US EPA mengeluarkan Peraturan Federal Register dokumen pada tanggal 21 September 2007 dengan judul "Pestisida Pendaftaran; Klarifikasi untuk Ion-Membangkitkan Tetap" yang menyatakan bahwa unit tembaga perak ionisasi harus terdaftar sebagai sebuah biosida.Dokumen mendaftar Federal menyatakan sebagai berikut; "Berdasarkan FIFRA, merupakan pelanggaran hukum untuk menjual atau mendistribusikan pestisida `` kecuali yang didaftarkan oleh EPA sesuai dengan bagian FIFRA 3. EPA memiliki kewenangan untuk mendaftarkan pestisida pada bagian FIFRA 3, dan oleh karena itu untuk menafsirkan pestisida istilah `` `` dan perangkat untuk tujuan menentukan apa dan apa yang tidak tunduk pada persyaratan pendaftaran FIFRA "". Pasal-pasal yang tercakup dalam pemberitahuan ini adalah ion generator yang menggabungkan zat (misalnya, perak atau tembaga) dalam bentuk elektroda, dan lulus arus melalui elektroda untuk melepaskan ion zat yang untuk tujuan mencegah, menghancurkan, memukul mundur, atau mengurangi hama (misalnya , bakteri atau ganggang). Karena item ini menggabungkan suatu zat atau zat yang mencapai fungsi pestisida mereka, barang-barang seperti dianggap pestisida untuk tujuan FIFRA, dan harus terdaftar sebelum penjualan atau distribusi. "

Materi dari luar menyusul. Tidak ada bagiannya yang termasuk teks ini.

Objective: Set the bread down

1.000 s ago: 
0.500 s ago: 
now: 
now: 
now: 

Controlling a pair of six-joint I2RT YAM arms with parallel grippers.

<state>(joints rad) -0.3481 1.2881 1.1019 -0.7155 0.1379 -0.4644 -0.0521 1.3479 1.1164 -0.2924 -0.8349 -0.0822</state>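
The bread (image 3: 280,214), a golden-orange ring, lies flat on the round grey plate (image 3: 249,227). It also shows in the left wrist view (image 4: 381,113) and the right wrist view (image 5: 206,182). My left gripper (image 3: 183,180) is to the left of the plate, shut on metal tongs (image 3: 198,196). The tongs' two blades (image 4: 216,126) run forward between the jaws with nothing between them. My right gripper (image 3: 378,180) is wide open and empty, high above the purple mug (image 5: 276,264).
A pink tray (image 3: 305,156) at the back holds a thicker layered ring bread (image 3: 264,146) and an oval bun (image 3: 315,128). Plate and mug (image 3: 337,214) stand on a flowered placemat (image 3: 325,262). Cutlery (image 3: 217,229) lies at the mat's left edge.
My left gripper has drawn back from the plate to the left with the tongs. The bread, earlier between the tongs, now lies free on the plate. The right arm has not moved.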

Klorin dioksida Klorin dioksida telah EPA disetujui sebagai dasar air minum desinfektan sejak tahun 1945. Ini tidak menghasilkan produk sampingan karsinogenik seperti klorin dan bukan merupakan logam berat terbatas seperti tembaga. Hal ini terbukti kontrol yang sangat baik Legionella dalam sistem air panas dan dingin dan kemampuan sebagai sebuah biosida tidak dipengaruhi oleh pH, atau korosi air inhibitor apapun seperti silika atau fosfat. Monochloramine adalah alternatif. Suka dan klorin dioksida klor, monochloramine adalah EPA disetujui sebagai desinfektan air minum utama. pendaftaran EPA membutuhkan biosida label EPA yang berisi racun dan data lain yang dibutuhkan oleh EPA untuk semua terdaftar biocides EPA. Jika produk yang dijual sebagai biosida maka produsen secara hukum harus menyediakan label biosida. Dan purcharser adalah hukum diharuskan untuk menerapkan biosida per label biosida.

pemberantasan Thermal pemberantasan Thermal ( superheating sampai 140 ° F (60 ° C) dan pembilasan) adalah pengobatan nonchemical yang biasanya harus diulang setiap 3-5 minggu.